Within the material below, how many lines carry the word "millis"? Only that number is wanted.

Material for this task:
════════════════════

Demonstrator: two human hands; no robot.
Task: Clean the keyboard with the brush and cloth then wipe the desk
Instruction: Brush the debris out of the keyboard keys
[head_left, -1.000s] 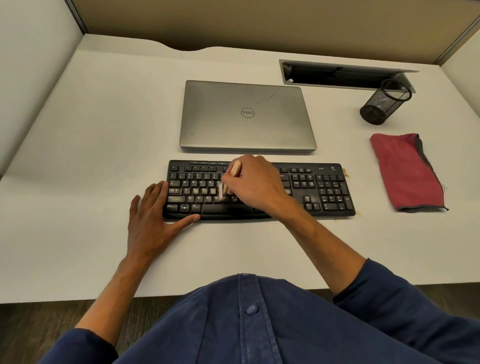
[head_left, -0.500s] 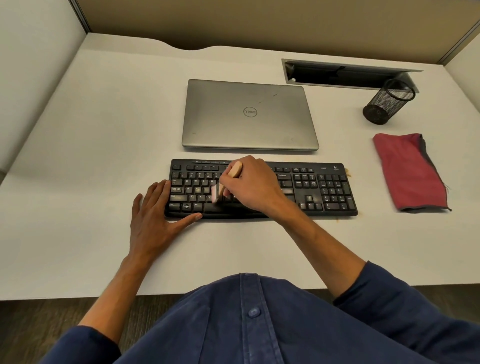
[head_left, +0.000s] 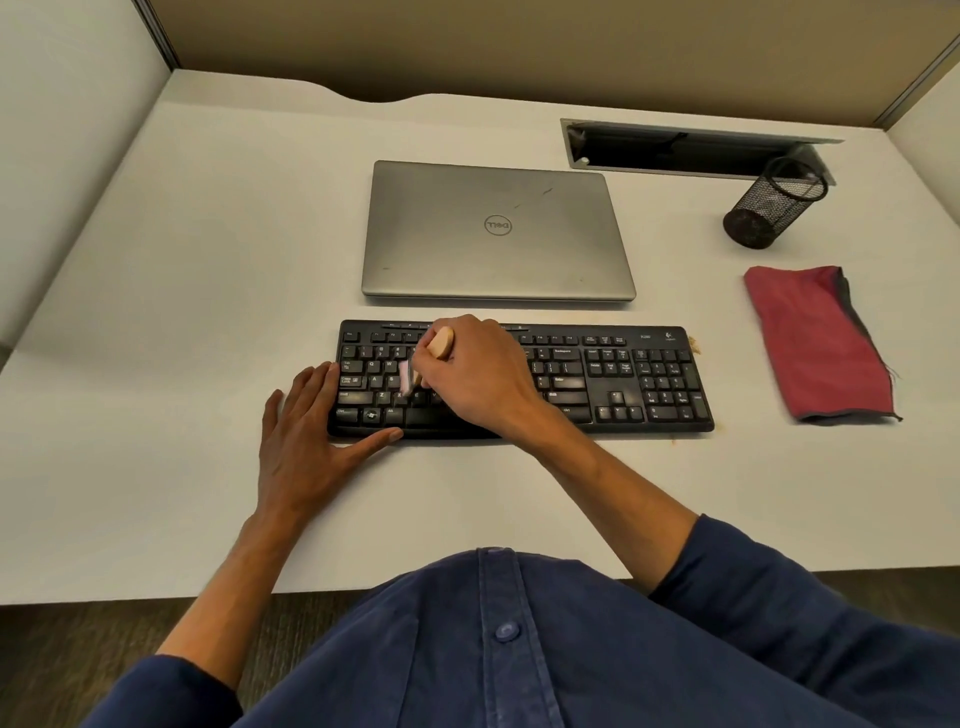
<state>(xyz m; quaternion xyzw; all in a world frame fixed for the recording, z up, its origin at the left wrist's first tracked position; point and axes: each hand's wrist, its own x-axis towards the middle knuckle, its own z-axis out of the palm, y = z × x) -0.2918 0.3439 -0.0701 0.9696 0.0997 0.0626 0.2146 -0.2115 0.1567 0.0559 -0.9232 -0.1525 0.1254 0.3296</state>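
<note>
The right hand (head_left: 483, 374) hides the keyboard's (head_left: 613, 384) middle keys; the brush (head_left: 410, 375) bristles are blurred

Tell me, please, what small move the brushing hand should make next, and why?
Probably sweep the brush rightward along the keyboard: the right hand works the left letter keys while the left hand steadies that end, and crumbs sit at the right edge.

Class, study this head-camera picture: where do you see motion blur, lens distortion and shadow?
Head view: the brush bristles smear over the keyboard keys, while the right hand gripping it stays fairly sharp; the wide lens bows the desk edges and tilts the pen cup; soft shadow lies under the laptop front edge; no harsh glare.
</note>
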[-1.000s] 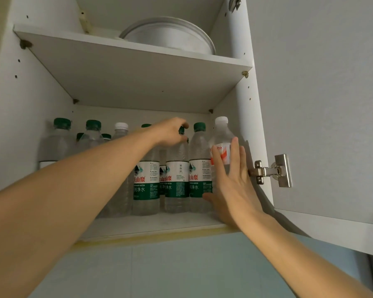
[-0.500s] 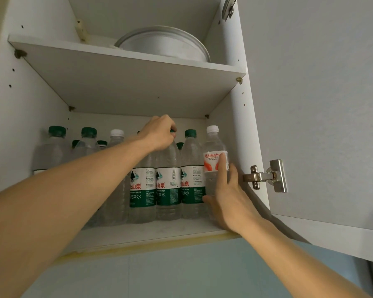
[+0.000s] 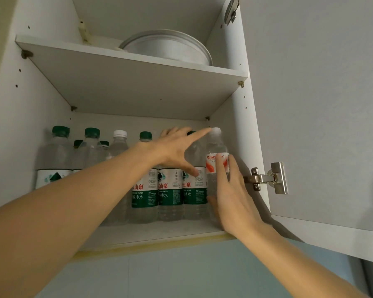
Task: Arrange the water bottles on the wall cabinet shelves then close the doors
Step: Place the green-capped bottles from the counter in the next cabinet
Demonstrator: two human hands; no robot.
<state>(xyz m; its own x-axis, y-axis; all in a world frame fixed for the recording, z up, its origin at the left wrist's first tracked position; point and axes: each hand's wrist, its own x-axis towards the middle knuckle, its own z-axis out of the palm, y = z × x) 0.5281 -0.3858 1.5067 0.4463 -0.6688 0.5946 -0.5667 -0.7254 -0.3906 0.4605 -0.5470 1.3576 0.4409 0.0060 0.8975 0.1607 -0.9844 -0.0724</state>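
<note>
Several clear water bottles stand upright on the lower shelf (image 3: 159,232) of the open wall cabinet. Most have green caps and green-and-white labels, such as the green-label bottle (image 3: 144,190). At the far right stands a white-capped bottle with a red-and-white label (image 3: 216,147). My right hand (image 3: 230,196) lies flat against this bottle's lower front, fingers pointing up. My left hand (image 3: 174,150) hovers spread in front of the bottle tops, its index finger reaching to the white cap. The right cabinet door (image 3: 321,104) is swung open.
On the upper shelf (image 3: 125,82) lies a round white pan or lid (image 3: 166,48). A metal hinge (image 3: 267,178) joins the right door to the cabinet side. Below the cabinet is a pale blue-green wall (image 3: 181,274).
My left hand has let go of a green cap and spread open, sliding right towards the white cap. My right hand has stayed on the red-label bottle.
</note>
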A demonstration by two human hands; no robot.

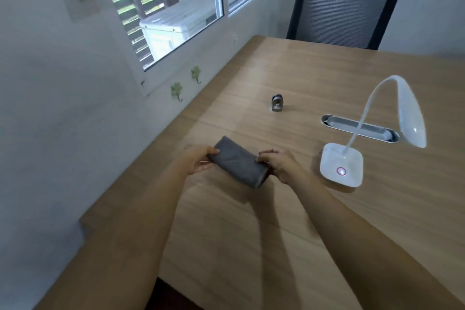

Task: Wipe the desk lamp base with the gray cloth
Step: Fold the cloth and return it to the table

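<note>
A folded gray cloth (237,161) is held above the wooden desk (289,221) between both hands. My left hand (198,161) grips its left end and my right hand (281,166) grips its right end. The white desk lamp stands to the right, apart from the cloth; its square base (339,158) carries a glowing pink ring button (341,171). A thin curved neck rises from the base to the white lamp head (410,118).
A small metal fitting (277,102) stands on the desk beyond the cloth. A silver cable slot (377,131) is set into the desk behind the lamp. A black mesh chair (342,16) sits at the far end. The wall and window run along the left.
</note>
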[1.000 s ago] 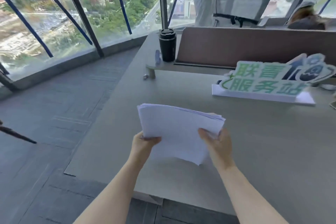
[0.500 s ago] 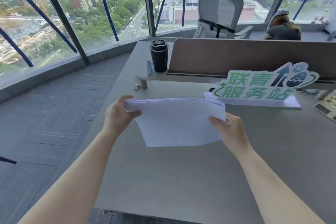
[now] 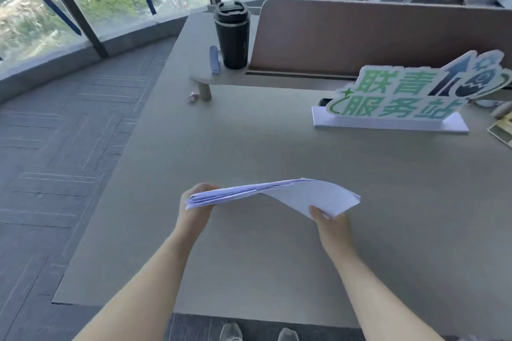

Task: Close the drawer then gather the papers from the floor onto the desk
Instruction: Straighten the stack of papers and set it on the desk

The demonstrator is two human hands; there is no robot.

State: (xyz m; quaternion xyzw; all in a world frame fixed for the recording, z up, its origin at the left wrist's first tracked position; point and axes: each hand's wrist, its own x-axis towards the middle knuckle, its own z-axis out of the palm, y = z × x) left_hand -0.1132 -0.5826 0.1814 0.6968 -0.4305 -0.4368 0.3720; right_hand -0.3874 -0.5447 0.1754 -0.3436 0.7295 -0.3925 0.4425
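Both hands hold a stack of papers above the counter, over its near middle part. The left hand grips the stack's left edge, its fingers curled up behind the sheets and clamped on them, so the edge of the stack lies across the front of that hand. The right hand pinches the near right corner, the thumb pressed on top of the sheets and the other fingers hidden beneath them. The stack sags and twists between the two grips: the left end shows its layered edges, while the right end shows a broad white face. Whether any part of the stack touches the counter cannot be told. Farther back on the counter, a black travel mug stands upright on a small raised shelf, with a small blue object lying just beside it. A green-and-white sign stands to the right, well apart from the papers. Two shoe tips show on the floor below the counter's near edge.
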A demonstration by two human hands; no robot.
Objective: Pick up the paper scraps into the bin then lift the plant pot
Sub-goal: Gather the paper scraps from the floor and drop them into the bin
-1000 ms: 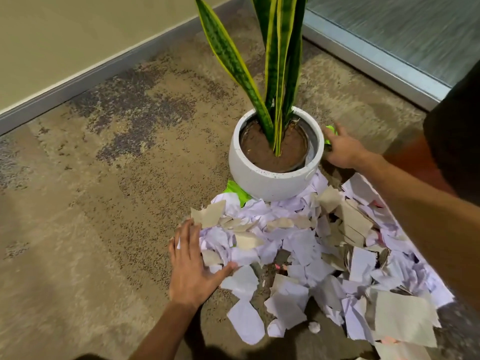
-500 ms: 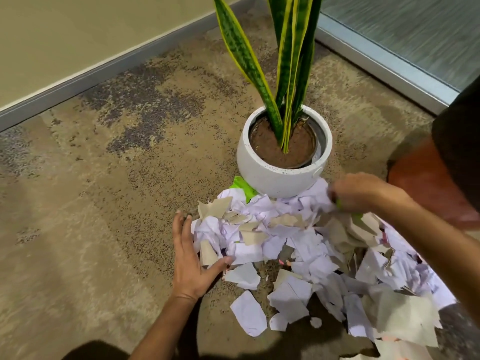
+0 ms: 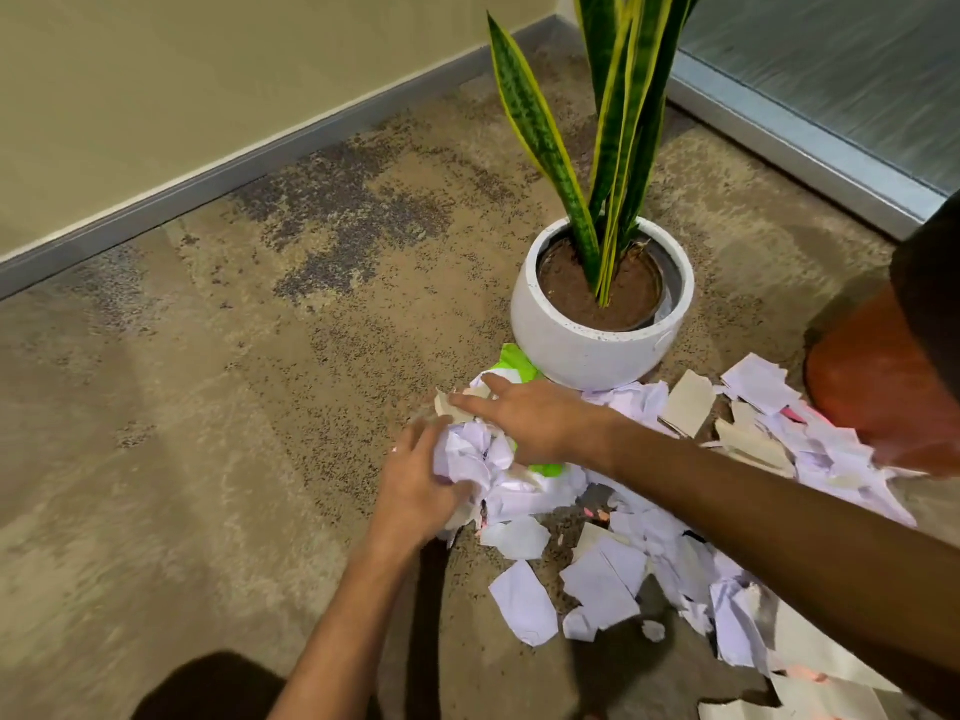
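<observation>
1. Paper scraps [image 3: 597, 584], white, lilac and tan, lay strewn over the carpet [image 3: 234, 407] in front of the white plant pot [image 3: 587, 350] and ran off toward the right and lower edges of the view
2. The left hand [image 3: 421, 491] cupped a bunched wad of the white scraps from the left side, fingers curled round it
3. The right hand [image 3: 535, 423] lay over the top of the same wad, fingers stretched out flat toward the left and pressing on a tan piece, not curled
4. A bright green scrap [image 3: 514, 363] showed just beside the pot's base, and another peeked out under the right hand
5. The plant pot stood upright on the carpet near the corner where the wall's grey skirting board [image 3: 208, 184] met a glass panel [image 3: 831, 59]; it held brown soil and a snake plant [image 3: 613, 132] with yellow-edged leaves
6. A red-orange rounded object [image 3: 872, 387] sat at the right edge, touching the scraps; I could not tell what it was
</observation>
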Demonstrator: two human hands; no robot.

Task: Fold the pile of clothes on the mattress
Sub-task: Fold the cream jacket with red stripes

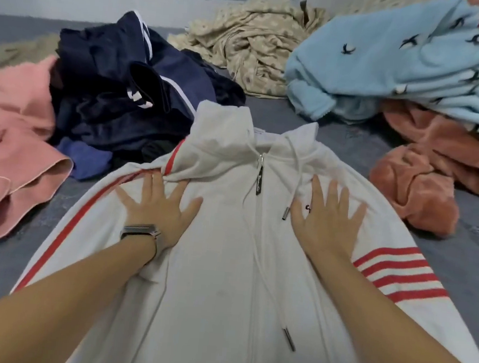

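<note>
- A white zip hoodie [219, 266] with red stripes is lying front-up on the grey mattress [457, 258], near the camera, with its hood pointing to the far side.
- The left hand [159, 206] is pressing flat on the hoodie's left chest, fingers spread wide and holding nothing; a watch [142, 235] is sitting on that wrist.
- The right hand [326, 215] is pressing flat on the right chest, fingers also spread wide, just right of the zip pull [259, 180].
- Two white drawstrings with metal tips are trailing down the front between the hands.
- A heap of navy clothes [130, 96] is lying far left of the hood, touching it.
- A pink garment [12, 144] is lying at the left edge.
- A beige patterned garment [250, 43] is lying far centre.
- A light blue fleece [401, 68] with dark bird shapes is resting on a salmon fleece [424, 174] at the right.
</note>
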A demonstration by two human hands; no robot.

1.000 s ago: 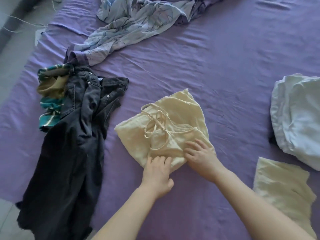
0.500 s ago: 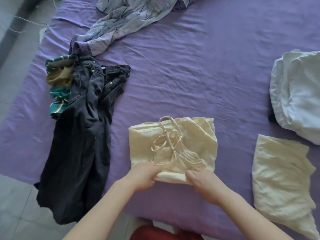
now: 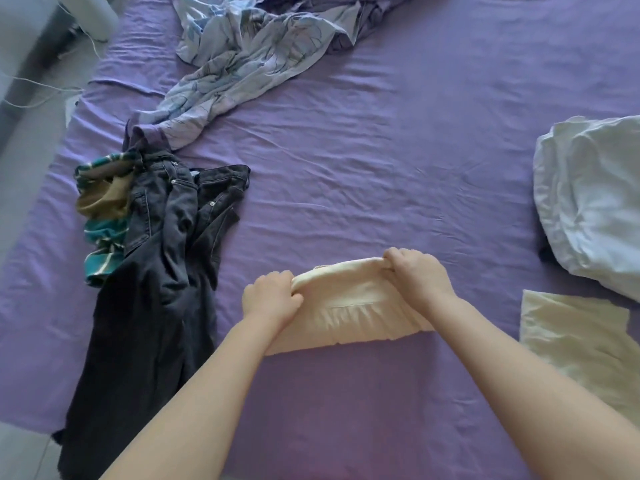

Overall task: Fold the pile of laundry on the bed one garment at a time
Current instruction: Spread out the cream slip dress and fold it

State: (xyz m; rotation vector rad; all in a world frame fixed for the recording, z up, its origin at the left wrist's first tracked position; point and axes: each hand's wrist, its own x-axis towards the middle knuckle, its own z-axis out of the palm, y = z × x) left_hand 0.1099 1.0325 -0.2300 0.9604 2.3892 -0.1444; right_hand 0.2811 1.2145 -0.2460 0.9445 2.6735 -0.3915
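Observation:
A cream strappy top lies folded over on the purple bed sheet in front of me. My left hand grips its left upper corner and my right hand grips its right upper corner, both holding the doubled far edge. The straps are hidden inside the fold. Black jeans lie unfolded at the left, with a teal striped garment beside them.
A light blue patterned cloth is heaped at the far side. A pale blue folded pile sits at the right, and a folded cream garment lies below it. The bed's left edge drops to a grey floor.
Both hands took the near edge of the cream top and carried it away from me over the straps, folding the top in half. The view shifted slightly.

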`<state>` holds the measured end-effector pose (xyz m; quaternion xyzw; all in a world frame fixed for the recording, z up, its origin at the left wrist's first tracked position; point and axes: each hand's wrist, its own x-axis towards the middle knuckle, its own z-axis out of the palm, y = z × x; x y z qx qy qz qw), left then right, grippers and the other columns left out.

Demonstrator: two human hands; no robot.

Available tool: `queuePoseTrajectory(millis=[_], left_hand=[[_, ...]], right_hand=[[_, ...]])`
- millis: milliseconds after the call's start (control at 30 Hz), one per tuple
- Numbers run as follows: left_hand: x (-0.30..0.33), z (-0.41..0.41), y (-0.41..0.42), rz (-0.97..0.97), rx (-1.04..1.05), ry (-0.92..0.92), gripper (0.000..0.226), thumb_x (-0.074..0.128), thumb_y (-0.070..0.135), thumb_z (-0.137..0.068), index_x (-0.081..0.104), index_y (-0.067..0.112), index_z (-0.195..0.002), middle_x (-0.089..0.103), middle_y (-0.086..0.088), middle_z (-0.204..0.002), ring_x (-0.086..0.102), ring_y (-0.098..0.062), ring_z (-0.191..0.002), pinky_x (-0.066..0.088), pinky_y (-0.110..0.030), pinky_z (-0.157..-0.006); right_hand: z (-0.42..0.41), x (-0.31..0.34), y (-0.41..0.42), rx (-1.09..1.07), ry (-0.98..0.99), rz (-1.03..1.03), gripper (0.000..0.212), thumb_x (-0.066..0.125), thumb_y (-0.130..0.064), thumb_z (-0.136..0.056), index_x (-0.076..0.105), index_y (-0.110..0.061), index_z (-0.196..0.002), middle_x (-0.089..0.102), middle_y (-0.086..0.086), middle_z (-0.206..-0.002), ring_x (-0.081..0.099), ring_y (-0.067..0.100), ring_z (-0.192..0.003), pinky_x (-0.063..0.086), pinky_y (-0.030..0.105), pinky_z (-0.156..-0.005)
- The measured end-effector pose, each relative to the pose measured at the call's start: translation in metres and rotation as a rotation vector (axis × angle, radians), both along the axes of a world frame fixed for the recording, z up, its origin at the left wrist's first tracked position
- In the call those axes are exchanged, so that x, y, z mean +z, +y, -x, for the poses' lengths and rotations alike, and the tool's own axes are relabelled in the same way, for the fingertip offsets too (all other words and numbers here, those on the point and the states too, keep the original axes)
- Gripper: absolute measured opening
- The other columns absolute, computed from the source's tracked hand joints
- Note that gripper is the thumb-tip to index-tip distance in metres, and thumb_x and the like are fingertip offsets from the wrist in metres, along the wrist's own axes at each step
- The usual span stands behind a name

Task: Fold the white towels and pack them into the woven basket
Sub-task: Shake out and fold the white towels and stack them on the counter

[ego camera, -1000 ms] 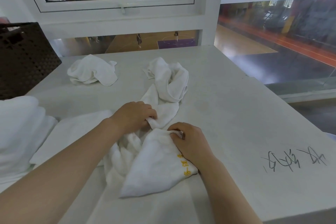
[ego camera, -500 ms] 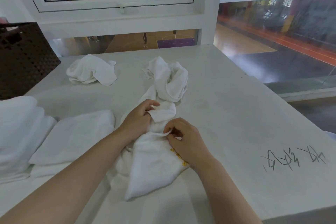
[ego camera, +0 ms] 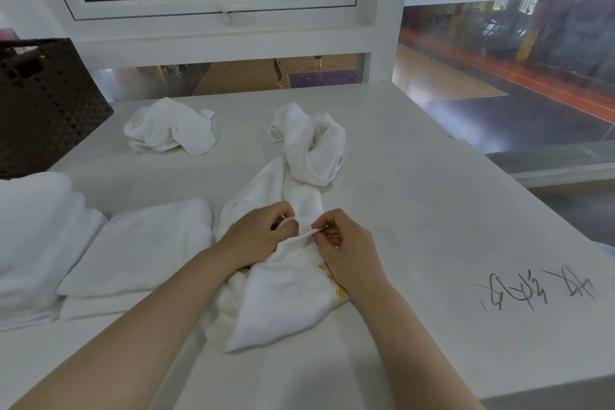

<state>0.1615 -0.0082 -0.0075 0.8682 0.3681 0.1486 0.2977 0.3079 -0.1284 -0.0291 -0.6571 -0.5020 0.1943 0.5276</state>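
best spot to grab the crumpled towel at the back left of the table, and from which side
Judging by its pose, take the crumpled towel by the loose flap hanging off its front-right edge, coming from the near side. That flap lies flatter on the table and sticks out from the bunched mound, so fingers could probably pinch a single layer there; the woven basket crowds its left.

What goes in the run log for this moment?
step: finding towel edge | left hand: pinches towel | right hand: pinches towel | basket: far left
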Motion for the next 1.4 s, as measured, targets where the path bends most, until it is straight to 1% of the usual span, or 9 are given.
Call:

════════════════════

Response area: 2